For me, writing feels like a selfish endeavor.  Sure, sometimes the process can lead to insights that ultimately bring the writer closer to others (see my previous post), but for the most part the act of writing is a solitary–and sometimes isolating–one.

When I began getting serious about writing a few years ago, I didn’t want it to impinge upon my time with my family.  I didn’t want to be locked up in a room of the house writing while my wife and son went about their day.  I didn’t want to disrupt my wife’s and my routine of settling into the couch after a long day.  And, I didn’t want to steal time from our weekends or vacations when my family desperately needed to (re)connect. So instead, I found time in the wee hours of the morning.  As someone who needs to be at work around 7am, that meant goddamn early in the morning, settling down in my kitchen or heading out to the coffee house while it was still dark outside.  It felt like the best solution.  My family would be asleep until later anyways, so writing early technically wouldn’t rob me of a second of my time with them.  However, the toll was insidious.
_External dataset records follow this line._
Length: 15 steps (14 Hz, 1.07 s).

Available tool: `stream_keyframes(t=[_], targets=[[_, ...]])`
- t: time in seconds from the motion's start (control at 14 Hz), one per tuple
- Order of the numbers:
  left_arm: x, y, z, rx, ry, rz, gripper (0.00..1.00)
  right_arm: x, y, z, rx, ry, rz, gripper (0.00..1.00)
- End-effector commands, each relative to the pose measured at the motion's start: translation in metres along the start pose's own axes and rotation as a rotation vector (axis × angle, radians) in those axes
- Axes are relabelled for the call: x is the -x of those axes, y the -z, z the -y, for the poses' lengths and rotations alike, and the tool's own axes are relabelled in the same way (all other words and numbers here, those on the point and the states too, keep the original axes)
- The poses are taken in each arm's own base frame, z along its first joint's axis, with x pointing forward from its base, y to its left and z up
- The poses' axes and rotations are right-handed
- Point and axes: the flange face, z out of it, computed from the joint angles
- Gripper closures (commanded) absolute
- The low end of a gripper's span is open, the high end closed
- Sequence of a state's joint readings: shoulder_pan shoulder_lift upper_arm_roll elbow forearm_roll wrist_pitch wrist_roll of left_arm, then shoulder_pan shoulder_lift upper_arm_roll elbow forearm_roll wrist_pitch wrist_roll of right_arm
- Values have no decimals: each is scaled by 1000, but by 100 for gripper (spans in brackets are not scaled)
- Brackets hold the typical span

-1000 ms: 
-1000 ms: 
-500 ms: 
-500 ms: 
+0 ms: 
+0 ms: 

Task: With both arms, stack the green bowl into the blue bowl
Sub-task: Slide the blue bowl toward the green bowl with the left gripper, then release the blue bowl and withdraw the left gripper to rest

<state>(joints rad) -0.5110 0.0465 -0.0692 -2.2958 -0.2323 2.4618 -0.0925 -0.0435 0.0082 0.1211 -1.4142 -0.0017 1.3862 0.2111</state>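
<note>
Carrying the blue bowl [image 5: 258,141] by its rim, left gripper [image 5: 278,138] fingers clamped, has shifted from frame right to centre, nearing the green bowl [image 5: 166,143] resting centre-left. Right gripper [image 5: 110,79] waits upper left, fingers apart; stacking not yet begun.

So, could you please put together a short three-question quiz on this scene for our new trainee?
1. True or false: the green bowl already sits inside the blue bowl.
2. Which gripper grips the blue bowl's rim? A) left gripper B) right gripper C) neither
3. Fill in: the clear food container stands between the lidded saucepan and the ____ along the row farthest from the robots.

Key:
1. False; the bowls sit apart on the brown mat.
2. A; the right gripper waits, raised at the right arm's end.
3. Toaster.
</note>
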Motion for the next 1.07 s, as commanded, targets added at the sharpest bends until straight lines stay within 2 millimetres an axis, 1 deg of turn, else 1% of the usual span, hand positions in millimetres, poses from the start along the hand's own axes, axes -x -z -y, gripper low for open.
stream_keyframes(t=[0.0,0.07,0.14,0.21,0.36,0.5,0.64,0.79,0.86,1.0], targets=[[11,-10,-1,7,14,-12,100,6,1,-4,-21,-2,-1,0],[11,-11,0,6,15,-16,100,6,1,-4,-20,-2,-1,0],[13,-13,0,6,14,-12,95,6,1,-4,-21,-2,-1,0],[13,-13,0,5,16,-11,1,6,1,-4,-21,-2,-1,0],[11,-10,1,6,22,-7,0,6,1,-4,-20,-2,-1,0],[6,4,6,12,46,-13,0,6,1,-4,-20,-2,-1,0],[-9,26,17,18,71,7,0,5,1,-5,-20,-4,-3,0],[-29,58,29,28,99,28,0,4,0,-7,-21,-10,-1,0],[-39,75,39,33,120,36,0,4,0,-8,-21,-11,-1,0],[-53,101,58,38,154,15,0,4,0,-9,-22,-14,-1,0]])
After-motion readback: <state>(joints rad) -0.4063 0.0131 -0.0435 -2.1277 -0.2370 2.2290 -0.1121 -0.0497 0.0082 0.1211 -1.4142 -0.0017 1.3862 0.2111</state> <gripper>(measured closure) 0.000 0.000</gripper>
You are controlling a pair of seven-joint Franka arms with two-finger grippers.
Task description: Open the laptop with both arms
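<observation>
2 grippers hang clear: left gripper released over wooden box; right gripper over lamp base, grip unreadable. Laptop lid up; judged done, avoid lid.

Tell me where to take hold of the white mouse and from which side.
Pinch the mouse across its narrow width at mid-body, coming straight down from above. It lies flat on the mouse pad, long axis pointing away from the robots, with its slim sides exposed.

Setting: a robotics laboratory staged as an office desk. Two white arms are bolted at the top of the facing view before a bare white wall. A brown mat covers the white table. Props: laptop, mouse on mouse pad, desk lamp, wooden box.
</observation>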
For a few years, I became obsessed.  I used to work out.  I used to meditate.  Those things went out the window because I wanted to make time for writing.  No, I needed to make time for writing.  Writing became my major drive in the morning.  Only after I’d written did I feel as though I could go about my rather mundane work life.
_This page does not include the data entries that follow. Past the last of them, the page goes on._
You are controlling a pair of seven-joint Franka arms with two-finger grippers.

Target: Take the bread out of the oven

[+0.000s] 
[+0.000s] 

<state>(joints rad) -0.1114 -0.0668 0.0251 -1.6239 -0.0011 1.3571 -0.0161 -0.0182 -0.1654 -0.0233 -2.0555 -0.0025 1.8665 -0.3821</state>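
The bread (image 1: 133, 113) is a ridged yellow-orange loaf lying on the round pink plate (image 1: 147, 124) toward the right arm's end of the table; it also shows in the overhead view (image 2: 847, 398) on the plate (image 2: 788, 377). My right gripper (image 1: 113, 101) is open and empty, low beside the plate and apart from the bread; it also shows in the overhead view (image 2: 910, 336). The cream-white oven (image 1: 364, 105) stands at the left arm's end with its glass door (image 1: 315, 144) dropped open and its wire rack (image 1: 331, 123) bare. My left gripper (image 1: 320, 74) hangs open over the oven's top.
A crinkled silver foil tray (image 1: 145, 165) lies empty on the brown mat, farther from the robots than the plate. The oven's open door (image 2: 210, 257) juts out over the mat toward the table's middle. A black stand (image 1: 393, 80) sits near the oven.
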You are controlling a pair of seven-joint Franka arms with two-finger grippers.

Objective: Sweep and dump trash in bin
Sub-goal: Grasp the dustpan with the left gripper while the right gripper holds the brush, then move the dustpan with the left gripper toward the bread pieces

The consequences crept up on me.  As an early riser, the early morning wake-ups were not a big deal at first, but as time went by, I found myself waking up earlier (4am?), and doing it almost every day.  Eventually, I started to dull in the afternoons, or get sleepy really early in the evening.  It got to the point where I couldn’t keep my eyes open much past 8pm.  It didn’t matter if Lost was on.  It didn’t matter if it was the Super Bowl.  I would lose it at the end of the night.

I had to re-calibrate and figure out what was most important.  I started slowing down and eventually lost the steam for writing and put it all down for about 6 months.  Then, I decided to get back in the swing of things and started this blog.  The blog has been an endeavor of self-discovery and has recharged my motivation for writing again.  But when do I find myself doing it?  Today I awoke at 5:30am (on a Sunday!), just to sit here in my kitchen and write.  Again I feel the urge to write, but can’t consider “stealing” any time away from my family.  Granted, I do this less frequently now.  I’ve regained some balance to my mornings.  I no longer consider waking up at 4am, and I actually work out once in a while.  But how do I maintain the balance?

Throughout all this, I feel like a bit of a hypocrite.  How does someone write a blog about mindful parenting, when the blog itself has the potential to pull him away from his family or turn him into a drooling zombie at night?  I’m finding my way, but with much trepidation, knowing that the urge to write can be so strong as to overwhelm my sense of purpose and my center.

I’m curious about other parents. When do you find the time to write, and how do you balance it with family?